Wednesday, August 1, 2018

Wisdom Wednesday: Mercury in Retrograde

On Thursday, July 26, Mercury entered what's known as apparent retrograde motion, a phrase often shortened to "Mercury in retrograde" or simply "Mercury retrograde."

This phenomenon occurs when the super-speedy planet appears to be moving across the sky in a different direction than it normally does.

It's an optical illusion created when Mercury catches up to and then passes Earth in its orbit around the sun. It's all about perspective.

Since Mercury moves so quickly, a "year" on that planet (the time it takes to complete its orbit around the sun) takes approximately 88 Earth-days. So Mercury's apparent retrograde motion relative to Earth happens three or four times a year, and tends to last approximately three weeks each time. This time, it will last until August 19.

As NASA and countless astronomers have pointed out, there's absolutely no evidence that astrology can tell you anything about the future, how you should behave, or what your personality is based on the position of Earth relative to the stars when you were born.

My Take:
Last week was a real anomaly in my office. The previous week I had three new patients with seemingly simple, but very chronic back issues. Their symptoms dated back years. During consult and examination, I wondered why these three simple cases had not resolved on their own. (Cases of acute low back pain resolve much more quickly with spinal manipulation, but they will eventually resolve without treatment as well) I had the nagging feeling I was missing some factor is each case.

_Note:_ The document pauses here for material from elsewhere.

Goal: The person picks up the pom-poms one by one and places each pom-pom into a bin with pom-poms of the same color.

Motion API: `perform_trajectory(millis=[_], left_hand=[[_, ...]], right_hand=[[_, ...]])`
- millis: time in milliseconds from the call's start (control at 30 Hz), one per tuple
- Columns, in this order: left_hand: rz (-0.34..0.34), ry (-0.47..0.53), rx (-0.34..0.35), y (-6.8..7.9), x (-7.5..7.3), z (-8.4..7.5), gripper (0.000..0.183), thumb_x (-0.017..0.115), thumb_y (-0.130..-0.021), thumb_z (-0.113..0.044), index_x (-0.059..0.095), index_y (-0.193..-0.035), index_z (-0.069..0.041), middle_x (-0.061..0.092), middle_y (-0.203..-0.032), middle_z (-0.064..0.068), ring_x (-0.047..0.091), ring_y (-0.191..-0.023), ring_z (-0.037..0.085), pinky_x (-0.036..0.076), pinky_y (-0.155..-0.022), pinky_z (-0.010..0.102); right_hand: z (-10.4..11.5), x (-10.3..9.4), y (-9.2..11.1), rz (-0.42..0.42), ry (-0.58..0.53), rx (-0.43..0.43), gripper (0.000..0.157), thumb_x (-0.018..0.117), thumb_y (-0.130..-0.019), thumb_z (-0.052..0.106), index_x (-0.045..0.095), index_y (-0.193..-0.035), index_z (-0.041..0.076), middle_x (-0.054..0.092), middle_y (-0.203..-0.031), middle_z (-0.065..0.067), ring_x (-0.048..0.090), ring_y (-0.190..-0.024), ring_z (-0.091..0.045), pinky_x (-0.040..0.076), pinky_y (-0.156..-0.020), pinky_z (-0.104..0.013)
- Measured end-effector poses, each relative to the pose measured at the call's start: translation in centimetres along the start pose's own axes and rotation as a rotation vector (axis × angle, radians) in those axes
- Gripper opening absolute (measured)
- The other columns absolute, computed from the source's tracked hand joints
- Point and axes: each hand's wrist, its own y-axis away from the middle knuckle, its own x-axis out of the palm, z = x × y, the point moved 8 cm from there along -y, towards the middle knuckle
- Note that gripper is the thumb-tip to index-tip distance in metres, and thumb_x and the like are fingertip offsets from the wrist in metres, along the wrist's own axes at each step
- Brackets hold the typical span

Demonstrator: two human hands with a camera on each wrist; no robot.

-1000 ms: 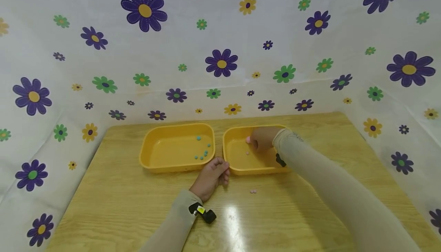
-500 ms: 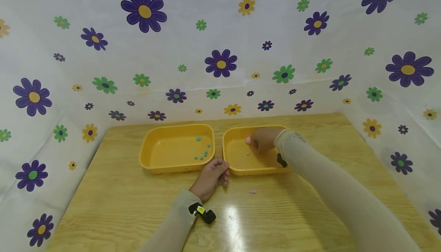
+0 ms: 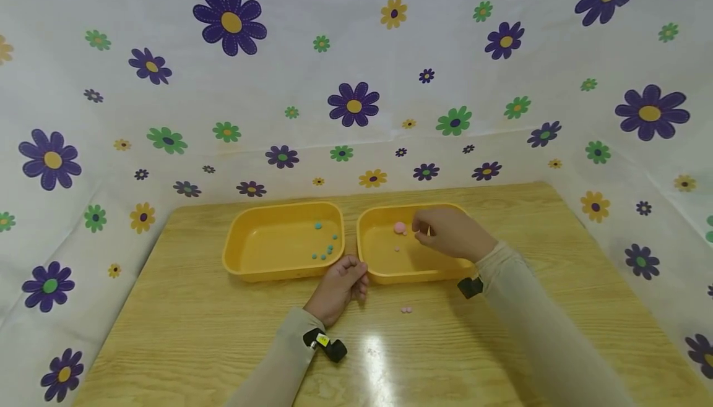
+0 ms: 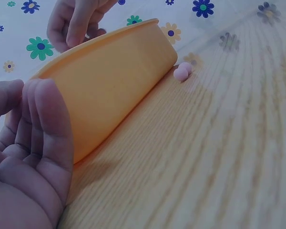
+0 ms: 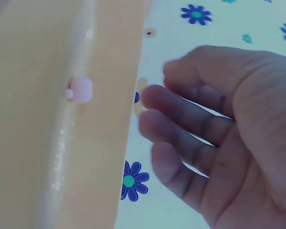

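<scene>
My left hand point(image 3: 337, 286) pinches the front left corner of the right yellow tray point(image 3: 412, 278) between thumb and fingertips. Over the right part of that tray hovers my right hand point(image 3: 448, 232), its fingers loosely bent and apart from the thumb, with nothing between them in the right wrist view. Inside the tray, left of those fingers, lies a larger pink ball point(image 3: 399, 227) with a small pink ball point(image 5: 69, 94) right against it. Another small pink ball point(image 3: 397, 248) is nearer the tray's middle. Two small pink balls point(image 4: 182, 72) sit side by side on the table before the tray.
A second yellow tray point(image 3: 278, 276) stands just to the left, with several small teal balls point(image 3: 330, 248) and a larger teal piece point(image 3: 318, 226) in its right part. Flower-printed white sheeting point(image 3: 312, 104) encloses the wooden table point(image 3: 195, 333) at the back and sides.
My right hand has let go of the pink ball and drawn back up to the right. The small ball beside it has come into sight. My left hand stays at the tray corner.
</scene>
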Motion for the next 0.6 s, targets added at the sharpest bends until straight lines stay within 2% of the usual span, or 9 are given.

Last week all three patients returned to my office and not one of them showed any symptomatic improvement. I went to the front desk and in jest, asked if Mercury was in retrograde. And naturally, the answer was yes.

Of course, that did not help me resolve any of the three cases. The first muscle tested with possible neuropathy. Although he had no obvious symptoms of neuropathy, I had eliminated inflammation, injury reflexes, subluxation of the spine and extremities, and any gait mechanism. So I placed him on inositol and we’ll see if he is improved this week.

The second brought x-rays for my review as requested. She had a grade II spondylolisthesis of L4. That’s a fracture that typically occurs in adolescence only to become symptomatic as the disc below degenerates, allowing the vertebral body to slip forward. A grade II indicates it has displaced 50% of the vertebral body width. I altered the way I adjusted her and I’m fairly certain she will gradually improve.

The third was much like the first patient with resolution of inflammation, an IRT (injury reflex) and the gait. Her pelvic misalignment even held. However, when I remarked that her subluxation was now at the level of L4, she responded by telling me that was the level of greatest degeneration. I confirmed this when she sent me the imaging studies and she reports a good reduction in symptoms for the first time in 20 years following her second visit.

Bottom Line:

Simple mechanical problems like acute low back pain are generally quite easy to resolve. When they don’t, it’s not because Mercury is in retrograde (although I have to wonder how I attracted three anomalies in less than a week), it’s because of an unknown factor. Chronicity (symptoms lasting more than six weeks) is a red flag for unknown factors. Fortunately, in a least 2 of these 3 cases, I was able to identify and treat that factor.